[Extracted records]

────────────────

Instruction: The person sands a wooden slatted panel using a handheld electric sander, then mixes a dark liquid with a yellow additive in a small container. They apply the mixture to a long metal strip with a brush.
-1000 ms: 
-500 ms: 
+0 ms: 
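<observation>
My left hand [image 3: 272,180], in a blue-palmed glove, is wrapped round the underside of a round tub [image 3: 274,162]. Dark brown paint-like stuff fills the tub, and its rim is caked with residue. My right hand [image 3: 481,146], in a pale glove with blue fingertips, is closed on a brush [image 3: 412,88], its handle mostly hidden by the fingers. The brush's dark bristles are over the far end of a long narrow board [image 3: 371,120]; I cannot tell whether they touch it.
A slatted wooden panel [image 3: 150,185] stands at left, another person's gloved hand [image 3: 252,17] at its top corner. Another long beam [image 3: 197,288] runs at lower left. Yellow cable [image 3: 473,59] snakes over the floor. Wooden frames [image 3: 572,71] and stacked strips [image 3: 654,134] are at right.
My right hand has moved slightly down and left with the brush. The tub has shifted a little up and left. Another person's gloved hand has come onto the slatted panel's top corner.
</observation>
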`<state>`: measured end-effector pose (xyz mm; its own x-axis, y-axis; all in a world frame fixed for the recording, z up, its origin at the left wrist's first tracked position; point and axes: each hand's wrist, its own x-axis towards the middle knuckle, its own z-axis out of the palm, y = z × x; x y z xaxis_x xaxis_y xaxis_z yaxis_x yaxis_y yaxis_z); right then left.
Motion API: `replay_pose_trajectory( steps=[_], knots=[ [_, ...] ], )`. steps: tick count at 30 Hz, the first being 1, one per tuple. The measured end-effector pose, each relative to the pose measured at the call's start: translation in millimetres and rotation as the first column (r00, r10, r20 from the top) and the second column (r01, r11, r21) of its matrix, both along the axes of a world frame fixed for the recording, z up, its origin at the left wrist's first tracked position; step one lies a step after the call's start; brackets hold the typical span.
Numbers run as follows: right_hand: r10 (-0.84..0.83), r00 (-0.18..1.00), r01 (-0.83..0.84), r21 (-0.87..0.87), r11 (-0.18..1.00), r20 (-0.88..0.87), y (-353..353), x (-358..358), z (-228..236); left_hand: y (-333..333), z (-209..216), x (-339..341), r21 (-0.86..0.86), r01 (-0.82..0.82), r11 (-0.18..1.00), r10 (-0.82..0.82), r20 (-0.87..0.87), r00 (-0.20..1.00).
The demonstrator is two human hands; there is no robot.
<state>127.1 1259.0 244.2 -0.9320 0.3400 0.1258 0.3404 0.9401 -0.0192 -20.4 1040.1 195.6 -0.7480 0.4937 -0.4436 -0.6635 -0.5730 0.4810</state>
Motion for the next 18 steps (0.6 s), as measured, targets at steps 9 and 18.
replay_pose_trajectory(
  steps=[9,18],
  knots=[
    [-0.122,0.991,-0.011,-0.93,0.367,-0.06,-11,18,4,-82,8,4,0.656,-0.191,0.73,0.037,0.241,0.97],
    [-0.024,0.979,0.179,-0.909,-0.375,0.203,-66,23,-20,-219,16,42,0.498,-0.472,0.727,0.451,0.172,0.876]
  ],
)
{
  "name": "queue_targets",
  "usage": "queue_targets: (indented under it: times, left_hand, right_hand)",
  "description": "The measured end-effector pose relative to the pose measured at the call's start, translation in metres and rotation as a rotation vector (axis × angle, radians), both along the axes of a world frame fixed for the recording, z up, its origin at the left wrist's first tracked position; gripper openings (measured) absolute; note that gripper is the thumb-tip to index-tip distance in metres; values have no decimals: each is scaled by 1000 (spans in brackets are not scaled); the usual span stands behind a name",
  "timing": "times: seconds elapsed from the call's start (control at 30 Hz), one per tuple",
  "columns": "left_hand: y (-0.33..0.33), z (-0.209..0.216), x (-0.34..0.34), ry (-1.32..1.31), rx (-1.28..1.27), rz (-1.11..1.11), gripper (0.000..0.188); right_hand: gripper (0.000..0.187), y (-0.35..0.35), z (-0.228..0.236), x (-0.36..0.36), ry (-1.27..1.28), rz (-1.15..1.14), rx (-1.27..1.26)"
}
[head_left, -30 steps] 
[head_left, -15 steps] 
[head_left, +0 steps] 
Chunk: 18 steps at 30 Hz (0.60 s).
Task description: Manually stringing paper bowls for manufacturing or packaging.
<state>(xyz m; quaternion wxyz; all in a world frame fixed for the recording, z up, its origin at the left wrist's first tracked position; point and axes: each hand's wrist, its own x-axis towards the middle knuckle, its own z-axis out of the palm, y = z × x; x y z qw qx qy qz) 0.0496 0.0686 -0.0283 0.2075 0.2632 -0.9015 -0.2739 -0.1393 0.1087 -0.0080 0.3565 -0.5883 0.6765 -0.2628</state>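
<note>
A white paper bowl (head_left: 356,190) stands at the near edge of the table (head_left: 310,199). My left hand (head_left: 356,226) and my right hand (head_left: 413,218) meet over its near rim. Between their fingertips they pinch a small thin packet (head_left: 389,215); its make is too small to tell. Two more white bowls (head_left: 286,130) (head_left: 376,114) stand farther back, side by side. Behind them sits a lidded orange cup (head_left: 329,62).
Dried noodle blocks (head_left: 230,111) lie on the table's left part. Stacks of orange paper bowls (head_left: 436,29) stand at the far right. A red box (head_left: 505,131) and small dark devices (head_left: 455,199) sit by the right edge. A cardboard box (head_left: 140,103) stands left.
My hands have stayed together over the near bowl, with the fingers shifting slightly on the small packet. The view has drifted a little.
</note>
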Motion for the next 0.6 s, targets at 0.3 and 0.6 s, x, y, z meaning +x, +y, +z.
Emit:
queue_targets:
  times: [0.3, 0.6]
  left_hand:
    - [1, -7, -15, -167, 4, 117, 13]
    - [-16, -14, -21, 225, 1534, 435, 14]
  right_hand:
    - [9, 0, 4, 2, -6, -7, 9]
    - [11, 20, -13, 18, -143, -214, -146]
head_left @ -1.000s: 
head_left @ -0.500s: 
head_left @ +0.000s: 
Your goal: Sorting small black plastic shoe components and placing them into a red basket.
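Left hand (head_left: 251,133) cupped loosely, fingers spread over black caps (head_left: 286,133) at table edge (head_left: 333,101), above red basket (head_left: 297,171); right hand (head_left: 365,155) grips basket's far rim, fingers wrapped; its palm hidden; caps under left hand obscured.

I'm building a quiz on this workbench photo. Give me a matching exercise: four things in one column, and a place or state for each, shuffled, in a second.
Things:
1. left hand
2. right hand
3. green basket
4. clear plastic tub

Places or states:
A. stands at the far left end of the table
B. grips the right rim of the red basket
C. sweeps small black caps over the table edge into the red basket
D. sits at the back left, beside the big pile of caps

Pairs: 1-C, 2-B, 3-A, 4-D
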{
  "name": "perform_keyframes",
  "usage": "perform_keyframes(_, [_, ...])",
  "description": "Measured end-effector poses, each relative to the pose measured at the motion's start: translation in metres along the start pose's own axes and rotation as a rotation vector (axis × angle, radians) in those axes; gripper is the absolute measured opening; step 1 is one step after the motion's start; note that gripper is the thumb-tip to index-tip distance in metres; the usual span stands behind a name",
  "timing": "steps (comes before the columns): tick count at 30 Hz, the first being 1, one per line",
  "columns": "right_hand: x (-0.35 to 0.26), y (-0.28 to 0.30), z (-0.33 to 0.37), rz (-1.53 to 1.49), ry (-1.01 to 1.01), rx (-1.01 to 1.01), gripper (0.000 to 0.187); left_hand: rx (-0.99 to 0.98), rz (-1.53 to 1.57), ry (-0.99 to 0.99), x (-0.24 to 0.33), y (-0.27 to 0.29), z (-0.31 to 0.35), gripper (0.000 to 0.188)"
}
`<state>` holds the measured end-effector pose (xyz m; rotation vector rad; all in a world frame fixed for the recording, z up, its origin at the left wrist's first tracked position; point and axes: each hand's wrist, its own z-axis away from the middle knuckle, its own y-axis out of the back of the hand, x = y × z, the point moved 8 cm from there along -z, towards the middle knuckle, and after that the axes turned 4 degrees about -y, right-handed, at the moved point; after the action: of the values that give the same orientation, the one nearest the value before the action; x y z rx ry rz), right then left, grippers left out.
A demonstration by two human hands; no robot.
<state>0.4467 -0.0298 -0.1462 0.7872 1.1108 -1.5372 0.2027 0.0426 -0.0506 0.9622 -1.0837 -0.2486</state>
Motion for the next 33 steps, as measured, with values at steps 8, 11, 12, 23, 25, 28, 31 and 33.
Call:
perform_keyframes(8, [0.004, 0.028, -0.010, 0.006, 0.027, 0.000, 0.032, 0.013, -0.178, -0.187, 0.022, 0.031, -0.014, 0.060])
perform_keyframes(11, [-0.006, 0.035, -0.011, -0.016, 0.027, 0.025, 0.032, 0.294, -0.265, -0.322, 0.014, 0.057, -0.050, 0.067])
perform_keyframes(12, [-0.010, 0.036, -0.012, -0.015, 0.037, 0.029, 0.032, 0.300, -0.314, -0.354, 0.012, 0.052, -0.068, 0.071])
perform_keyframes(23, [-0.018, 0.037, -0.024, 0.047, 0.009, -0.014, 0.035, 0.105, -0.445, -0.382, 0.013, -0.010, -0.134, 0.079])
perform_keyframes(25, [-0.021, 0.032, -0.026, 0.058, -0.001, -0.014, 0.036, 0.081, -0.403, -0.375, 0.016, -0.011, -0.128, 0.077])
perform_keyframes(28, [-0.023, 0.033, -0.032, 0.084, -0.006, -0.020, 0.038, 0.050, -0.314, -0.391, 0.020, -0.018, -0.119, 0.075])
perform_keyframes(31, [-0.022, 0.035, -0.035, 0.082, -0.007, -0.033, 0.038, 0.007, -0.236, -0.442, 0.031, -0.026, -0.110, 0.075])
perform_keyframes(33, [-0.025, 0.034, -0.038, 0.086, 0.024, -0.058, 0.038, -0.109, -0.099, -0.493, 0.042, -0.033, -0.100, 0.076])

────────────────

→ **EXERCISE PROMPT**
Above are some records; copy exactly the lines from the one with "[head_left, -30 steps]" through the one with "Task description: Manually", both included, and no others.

→ **RESULT**
[head_left, -30 steps] 
[head_left, -15 steps] 
[head_left, +0 steps] 
Chunk: 18 steps at 30 Hz (0.60 s).
Task description: Manually stringing paper bowls for manufacturing or packaging.

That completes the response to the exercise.